- Opening Delimiter -

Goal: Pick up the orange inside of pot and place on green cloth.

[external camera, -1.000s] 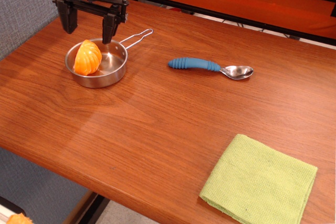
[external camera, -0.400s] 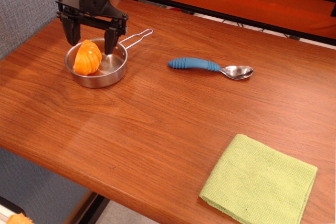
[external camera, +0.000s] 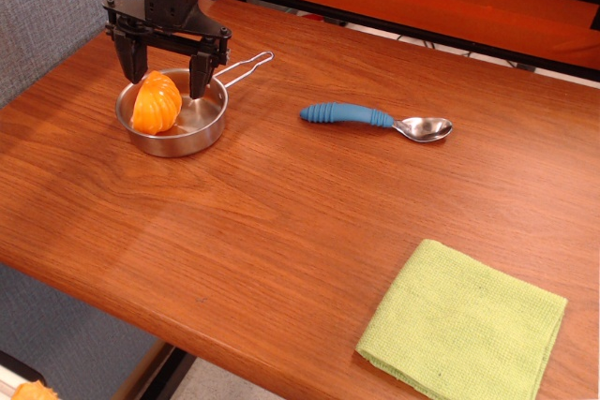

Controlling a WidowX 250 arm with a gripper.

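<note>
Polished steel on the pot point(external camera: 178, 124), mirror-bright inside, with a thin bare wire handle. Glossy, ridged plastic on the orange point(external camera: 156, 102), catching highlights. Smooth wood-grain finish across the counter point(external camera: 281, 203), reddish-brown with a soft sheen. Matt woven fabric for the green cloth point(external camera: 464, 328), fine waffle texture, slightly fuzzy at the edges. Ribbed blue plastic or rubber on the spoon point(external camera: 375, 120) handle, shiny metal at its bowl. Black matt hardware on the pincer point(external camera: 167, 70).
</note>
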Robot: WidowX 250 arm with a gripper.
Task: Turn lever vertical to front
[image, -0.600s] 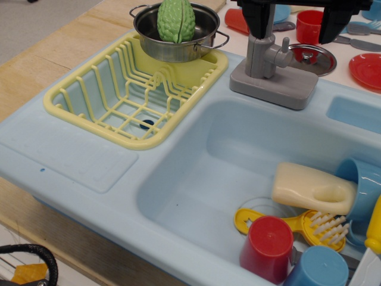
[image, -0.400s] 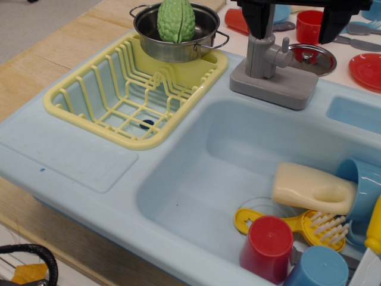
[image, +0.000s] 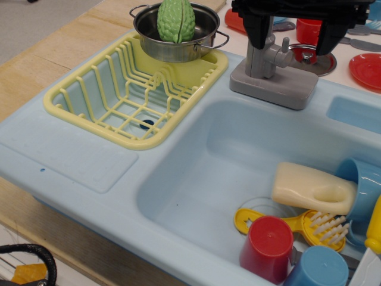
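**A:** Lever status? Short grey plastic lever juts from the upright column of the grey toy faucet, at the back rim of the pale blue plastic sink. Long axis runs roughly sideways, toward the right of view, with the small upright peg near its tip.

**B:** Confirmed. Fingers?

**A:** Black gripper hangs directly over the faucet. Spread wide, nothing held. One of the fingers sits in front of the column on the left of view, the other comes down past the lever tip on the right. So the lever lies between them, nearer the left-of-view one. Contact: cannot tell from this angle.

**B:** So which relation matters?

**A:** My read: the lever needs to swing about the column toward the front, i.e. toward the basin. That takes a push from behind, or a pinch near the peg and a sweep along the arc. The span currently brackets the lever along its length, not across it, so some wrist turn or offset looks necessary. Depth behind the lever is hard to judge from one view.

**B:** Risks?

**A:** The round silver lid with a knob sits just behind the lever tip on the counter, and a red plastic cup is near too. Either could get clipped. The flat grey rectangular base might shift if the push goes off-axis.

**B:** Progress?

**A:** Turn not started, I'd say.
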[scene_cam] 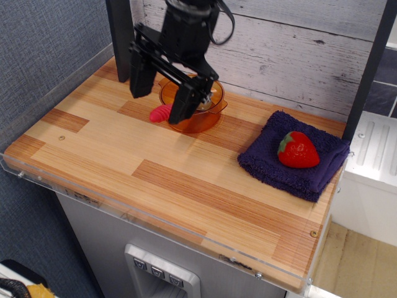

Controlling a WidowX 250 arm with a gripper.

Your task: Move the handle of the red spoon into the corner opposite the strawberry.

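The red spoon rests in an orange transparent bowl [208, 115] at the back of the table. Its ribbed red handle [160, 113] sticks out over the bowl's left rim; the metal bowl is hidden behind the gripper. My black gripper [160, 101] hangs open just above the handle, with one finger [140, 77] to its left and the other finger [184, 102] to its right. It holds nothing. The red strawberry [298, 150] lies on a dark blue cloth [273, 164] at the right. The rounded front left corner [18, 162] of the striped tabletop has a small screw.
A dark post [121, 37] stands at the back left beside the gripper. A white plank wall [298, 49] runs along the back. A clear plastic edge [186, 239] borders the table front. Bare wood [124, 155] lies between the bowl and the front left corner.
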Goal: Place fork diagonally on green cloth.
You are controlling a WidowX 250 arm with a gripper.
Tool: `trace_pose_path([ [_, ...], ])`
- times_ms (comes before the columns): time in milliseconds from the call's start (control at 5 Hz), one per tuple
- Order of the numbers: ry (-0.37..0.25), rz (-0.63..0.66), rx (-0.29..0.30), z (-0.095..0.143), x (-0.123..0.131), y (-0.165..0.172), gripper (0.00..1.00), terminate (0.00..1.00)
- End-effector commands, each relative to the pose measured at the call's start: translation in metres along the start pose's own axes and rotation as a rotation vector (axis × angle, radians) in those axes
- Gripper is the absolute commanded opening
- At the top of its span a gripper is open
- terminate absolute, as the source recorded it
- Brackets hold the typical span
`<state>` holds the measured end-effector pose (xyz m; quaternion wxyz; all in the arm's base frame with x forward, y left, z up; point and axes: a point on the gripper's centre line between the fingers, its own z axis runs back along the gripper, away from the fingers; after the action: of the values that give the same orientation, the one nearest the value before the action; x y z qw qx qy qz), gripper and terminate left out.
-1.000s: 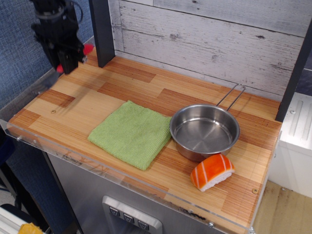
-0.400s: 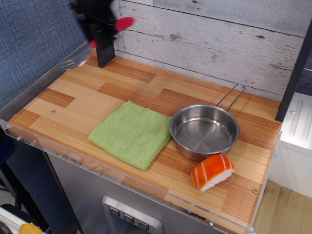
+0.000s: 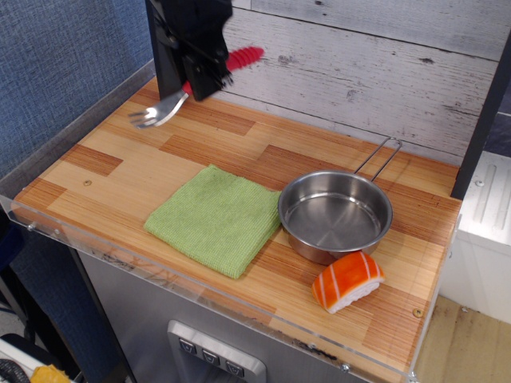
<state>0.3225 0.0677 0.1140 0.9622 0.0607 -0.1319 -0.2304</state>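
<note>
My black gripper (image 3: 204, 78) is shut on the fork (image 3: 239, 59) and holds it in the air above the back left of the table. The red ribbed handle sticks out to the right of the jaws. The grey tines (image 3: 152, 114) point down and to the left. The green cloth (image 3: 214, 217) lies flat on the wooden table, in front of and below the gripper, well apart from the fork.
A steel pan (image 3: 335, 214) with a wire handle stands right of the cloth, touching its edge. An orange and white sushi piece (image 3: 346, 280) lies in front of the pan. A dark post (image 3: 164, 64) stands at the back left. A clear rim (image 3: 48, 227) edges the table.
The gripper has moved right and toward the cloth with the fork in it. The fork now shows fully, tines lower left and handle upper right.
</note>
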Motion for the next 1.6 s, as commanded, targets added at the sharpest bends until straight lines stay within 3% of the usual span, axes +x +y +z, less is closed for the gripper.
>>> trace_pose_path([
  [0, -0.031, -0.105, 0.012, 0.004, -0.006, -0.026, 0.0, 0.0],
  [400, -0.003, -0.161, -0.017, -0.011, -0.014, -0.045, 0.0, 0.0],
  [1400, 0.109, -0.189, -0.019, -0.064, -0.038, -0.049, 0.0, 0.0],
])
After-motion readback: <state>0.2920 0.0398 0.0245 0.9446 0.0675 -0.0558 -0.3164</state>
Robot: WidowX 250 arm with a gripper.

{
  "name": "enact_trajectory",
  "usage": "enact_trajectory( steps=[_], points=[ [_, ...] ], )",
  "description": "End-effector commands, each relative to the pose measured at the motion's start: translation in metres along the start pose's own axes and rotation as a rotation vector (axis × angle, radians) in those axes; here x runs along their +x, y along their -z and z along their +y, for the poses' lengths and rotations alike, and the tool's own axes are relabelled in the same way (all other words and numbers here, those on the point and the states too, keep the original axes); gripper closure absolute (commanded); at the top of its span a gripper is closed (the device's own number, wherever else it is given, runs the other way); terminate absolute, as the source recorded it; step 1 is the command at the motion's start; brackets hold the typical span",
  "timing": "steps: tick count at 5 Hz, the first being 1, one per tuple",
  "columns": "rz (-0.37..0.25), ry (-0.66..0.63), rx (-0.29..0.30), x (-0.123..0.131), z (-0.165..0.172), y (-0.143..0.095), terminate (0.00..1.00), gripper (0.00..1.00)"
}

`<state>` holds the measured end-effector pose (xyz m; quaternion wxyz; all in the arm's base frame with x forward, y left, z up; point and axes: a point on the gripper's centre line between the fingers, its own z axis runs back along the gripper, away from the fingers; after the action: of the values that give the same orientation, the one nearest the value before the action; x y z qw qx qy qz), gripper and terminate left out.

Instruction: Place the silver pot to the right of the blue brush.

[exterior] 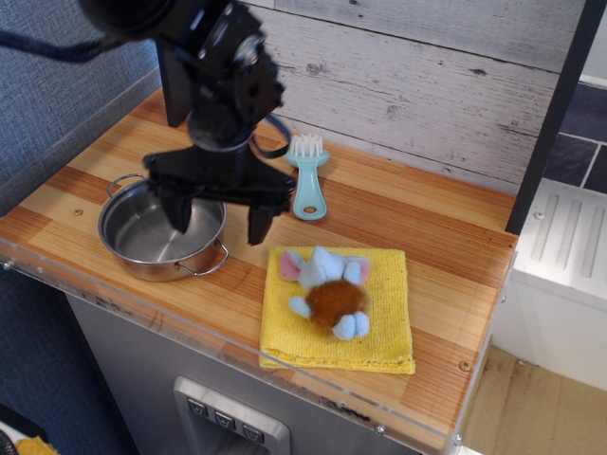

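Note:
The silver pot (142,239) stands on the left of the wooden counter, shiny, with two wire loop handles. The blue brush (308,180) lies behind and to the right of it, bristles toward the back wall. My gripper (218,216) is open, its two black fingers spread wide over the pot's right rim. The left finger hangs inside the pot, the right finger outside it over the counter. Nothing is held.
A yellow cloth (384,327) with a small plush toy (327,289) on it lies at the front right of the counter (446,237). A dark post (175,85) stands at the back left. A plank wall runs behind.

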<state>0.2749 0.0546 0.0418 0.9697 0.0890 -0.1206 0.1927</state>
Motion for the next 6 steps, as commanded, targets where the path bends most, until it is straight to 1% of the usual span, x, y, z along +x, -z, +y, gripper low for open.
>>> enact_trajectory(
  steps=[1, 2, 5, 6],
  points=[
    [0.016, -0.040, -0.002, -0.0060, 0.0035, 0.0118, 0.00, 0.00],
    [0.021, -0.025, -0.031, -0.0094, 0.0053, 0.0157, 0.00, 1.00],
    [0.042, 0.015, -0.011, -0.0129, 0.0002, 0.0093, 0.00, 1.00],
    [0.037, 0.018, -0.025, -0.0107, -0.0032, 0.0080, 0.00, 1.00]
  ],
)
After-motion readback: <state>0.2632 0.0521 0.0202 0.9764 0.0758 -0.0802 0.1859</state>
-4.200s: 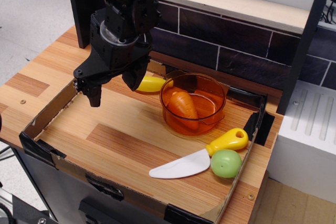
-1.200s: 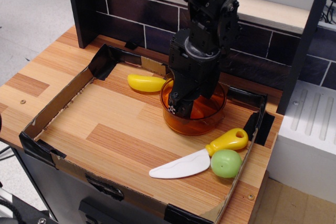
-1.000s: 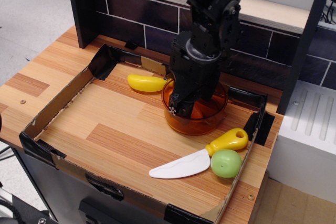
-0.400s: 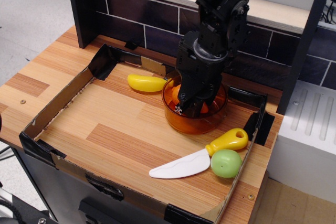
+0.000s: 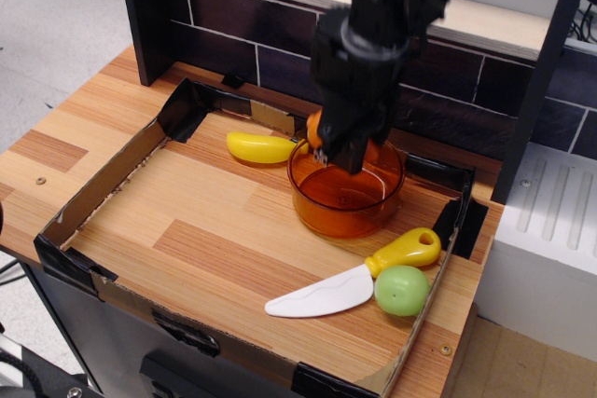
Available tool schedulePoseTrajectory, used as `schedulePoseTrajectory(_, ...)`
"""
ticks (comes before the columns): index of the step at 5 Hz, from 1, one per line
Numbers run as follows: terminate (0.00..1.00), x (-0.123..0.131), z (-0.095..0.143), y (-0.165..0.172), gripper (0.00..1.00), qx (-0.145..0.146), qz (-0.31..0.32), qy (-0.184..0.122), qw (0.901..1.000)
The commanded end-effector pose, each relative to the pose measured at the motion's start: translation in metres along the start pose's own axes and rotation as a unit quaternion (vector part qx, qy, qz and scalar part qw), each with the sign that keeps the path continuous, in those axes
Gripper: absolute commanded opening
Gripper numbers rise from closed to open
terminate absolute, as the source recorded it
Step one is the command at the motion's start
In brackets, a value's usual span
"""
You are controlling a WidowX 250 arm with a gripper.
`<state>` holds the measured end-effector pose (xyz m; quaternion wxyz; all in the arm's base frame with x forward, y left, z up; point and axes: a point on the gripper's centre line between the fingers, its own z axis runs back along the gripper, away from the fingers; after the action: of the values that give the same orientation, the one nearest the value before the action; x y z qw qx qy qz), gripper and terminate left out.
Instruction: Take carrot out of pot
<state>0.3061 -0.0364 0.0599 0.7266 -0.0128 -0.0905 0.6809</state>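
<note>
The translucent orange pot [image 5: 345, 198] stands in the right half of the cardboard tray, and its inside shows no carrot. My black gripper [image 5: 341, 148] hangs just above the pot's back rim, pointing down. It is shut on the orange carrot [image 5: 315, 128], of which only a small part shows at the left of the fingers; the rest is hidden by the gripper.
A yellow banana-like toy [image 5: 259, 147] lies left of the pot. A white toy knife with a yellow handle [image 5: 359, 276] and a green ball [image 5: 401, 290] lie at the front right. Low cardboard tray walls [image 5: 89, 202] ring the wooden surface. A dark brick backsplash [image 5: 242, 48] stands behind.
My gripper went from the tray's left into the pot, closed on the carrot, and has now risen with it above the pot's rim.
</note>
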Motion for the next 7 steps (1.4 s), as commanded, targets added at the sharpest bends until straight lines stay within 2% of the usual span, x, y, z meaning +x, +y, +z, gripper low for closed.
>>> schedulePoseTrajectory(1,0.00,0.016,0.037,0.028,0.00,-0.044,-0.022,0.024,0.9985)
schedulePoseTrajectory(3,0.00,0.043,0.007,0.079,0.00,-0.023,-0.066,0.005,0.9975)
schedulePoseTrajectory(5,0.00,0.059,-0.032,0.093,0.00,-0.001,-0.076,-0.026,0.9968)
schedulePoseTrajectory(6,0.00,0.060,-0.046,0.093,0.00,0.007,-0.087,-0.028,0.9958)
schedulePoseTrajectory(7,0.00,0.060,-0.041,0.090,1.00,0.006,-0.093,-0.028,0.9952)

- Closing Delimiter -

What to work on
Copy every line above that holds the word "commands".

Written answer
- End-effector commands, each relative to the pose measured at the call's start: translation in metres along the start pose's own axes and rotation as a rotation vector (axis × angle, radians) in those axes
  "description": "End-effector commands, each relative to the pose measured at the motion's start: translation in metres along the start pose's own axes and rotation as a rotation vector (axis × angle, radians) in those axes; here x runs along their +x, y along their -z and z along their +y, for the poses' lengths and rotations alike, and the tool's own axes are relabelled in the same way (all other words and numbers here, those on the point and the states too, keep the original axes); gripper closure absolute (commanded); at the top of its span a gripper is closed (the device's own number, wherever else it is given, runs the other way); terminate absolute, as the source recorded it; step 1 is the command at the motion's start; brackets hold the typical span",

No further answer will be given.